Collection entries:
*** Block opens ***

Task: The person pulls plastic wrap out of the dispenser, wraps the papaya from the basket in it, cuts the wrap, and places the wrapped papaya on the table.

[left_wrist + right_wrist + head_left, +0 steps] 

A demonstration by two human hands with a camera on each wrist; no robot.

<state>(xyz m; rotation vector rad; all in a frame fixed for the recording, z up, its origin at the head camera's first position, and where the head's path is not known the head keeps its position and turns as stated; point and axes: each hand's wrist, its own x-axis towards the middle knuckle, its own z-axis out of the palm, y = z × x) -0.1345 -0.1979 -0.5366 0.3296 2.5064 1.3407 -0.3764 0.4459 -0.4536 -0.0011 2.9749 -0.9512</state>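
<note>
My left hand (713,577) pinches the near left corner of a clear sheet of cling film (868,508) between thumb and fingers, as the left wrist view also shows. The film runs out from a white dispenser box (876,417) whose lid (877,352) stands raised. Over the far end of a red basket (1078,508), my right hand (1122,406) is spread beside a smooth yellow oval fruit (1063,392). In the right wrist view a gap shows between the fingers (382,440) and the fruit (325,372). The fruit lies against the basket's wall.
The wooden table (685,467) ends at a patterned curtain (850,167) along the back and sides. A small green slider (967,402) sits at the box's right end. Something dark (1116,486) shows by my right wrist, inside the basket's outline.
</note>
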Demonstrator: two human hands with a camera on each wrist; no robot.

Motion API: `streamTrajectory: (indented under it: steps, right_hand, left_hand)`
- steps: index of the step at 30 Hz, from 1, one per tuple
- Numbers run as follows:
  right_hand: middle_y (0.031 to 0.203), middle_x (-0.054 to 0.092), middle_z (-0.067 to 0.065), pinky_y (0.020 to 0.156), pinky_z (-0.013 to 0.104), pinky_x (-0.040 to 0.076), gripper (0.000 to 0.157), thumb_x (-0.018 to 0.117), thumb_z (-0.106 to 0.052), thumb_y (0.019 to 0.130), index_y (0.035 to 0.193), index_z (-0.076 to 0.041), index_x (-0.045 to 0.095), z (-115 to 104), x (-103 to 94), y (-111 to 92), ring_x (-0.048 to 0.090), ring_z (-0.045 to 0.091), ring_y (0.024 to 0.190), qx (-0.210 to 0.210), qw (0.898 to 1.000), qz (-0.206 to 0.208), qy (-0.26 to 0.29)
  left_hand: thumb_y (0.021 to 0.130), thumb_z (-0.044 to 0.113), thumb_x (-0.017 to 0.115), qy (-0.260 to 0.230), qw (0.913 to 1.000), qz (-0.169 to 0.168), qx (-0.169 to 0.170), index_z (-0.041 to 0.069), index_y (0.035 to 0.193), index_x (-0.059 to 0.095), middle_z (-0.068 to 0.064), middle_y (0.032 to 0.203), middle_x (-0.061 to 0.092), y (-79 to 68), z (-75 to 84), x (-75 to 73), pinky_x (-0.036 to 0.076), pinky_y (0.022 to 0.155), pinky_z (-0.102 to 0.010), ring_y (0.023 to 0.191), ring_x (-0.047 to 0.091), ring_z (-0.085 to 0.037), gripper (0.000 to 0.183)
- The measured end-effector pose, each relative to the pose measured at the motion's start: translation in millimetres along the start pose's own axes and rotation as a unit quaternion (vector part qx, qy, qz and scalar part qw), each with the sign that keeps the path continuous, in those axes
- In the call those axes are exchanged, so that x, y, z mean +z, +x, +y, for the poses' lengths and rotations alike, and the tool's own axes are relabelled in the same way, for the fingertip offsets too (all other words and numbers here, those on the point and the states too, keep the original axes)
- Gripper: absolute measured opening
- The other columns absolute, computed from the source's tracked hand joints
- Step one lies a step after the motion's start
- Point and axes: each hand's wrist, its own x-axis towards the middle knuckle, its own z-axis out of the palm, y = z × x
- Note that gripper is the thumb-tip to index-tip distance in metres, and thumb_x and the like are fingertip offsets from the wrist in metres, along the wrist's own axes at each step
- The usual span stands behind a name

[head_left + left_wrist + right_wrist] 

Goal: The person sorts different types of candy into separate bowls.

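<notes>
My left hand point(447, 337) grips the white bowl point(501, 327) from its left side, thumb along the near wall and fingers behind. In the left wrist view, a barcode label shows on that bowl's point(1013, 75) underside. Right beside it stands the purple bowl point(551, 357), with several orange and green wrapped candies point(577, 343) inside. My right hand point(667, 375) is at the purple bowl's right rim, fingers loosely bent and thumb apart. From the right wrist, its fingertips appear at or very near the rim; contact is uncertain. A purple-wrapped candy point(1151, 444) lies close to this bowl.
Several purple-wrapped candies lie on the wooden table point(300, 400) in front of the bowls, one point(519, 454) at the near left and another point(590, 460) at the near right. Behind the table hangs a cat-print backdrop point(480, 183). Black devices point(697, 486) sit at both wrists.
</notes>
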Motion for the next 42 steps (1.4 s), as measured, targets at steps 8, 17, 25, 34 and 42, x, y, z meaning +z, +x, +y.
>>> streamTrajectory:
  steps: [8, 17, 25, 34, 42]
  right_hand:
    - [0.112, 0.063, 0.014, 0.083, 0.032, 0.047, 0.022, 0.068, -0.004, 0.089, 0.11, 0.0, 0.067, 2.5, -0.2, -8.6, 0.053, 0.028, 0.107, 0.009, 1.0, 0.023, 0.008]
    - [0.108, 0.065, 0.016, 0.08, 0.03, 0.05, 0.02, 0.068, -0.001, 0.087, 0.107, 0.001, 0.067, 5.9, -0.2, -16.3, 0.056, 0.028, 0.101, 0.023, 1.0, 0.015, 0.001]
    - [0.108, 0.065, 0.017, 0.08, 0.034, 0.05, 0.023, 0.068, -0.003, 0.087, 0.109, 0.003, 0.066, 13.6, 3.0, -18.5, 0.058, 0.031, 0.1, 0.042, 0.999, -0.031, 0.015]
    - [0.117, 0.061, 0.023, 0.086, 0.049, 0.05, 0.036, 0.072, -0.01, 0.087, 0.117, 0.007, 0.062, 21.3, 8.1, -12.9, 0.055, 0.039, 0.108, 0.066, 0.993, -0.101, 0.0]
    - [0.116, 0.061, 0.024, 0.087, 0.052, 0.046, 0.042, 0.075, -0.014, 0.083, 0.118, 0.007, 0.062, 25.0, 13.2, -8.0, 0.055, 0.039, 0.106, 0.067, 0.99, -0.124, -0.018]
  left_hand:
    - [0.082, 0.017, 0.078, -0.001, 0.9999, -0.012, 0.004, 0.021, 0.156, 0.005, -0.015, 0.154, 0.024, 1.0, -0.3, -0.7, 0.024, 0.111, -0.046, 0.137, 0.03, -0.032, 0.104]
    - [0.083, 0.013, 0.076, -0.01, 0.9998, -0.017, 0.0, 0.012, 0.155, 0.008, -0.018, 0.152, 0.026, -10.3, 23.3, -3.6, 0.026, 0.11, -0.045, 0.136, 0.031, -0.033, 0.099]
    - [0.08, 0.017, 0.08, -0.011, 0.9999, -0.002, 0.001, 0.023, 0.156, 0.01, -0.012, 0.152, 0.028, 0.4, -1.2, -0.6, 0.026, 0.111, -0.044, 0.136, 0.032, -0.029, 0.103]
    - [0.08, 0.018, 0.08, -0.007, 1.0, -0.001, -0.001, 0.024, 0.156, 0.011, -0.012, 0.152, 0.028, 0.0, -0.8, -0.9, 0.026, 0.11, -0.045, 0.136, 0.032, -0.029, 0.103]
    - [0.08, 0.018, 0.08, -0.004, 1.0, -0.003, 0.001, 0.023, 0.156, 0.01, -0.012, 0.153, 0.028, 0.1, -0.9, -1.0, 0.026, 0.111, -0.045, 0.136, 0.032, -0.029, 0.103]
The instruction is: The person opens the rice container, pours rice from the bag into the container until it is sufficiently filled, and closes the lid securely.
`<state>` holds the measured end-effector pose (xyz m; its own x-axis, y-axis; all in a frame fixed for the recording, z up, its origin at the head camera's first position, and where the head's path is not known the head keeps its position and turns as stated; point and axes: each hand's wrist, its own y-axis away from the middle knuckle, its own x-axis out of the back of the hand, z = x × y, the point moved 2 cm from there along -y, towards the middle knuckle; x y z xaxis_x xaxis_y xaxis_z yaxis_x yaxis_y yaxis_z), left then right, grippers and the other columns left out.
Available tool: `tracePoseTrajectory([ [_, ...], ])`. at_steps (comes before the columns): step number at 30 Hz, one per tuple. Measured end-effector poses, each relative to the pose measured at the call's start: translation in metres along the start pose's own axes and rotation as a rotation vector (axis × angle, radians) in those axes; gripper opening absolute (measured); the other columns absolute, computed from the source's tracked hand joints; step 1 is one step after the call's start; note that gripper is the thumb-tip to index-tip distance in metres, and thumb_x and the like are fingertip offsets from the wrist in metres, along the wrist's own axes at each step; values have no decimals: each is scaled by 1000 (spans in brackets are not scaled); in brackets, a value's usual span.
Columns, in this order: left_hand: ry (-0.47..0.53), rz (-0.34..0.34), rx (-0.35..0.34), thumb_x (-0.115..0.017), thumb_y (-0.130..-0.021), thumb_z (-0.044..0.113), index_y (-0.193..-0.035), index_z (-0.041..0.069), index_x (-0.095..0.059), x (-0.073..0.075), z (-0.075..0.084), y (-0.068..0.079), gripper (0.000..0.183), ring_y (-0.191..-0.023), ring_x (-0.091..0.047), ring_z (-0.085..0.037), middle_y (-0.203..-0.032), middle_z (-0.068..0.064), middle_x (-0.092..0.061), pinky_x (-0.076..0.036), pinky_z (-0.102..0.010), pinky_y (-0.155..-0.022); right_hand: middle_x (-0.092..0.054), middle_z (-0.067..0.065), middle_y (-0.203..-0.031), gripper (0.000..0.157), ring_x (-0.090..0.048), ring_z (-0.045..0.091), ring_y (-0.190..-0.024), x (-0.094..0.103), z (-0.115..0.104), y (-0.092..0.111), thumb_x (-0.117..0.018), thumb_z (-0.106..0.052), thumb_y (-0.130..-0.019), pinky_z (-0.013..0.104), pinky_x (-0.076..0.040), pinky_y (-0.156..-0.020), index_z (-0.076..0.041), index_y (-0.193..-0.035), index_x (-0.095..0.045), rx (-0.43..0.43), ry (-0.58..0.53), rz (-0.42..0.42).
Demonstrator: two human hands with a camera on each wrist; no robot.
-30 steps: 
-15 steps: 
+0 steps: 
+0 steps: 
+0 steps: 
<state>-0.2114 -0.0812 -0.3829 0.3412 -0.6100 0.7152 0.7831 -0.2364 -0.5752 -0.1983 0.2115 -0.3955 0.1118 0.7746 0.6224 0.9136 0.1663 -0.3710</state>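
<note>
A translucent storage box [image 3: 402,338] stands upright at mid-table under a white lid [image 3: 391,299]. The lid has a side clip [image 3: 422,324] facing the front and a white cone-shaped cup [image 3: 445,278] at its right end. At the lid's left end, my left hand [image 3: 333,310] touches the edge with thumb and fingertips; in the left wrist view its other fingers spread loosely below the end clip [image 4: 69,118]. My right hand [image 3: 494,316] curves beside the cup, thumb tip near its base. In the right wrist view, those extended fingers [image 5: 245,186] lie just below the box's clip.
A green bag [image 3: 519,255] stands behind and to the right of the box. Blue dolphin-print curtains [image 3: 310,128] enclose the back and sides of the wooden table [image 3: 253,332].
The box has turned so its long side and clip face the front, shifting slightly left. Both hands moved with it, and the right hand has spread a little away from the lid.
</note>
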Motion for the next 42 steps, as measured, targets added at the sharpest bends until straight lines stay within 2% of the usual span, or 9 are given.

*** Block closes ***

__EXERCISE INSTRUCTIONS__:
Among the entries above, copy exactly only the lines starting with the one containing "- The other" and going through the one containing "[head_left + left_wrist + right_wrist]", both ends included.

__ANSWER SECTION__:
- The other columns absolute, computed from the source's tracked hand joints
- Step one lies a step after the motion's start
- Point and axes: each hand's wrist, its own x-axis towards the middle knuckle, its own z-axis out of the palm, y = z × x
- Note that gripper is the thumb-tip to index-tip distance in metres, and thumb_x and the like are fingertip offsets from the wrist in metres, along the wrist's own axes at each step
- The usual span stands behind a name

[head_left + left_wrist + right_wrist] 

No further output is expected.